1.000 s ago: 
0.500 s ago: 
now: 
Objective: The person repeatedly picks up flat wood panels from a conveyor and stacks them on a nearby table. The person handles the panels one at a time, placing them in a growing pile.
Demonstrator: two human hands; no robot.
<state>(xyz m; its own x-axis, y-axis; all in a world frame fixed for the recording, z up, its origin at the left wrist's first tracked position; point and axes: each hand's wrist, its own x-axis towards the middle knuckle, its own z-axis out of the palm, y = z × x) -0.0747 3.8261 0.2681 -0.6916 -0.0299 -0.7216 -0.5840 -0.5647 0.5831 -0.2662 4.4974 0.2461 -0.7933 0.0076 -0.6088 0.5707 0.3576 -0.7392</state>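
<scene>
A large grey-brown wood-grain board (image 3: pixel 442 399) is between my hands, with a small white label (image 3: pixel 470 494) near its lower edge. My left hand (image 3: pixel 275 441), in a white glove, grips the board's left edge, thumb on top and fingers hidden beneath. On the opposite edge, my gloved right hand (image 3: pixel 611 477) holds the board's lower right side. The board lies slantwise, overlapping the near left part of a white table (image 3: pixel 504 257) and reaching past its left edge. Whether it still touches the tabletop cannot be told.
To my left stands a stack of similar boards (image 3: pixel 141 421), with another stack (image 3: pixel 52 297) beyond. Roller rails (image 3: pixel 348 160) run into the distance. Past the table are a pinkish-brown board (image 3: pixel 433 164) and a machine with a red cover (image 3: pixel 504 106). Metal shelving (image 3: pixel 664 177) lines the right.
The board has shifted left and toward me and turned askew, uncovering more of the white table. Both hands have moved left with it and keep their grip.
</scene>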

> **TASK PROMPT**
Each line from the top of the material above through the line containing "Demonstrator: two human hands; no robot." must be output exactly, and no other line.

> **ANSWER TO THE EXERCISE**
1.000 s ago: 
0.500 s ago: 
now: 
Objective: The person repeatedly picks up flat wood panels from a conveyor and stacks them on a nearby table. The person handles the panels one at a time, placing them in a growing pile.
Demonstrator: two human hands; no robot.

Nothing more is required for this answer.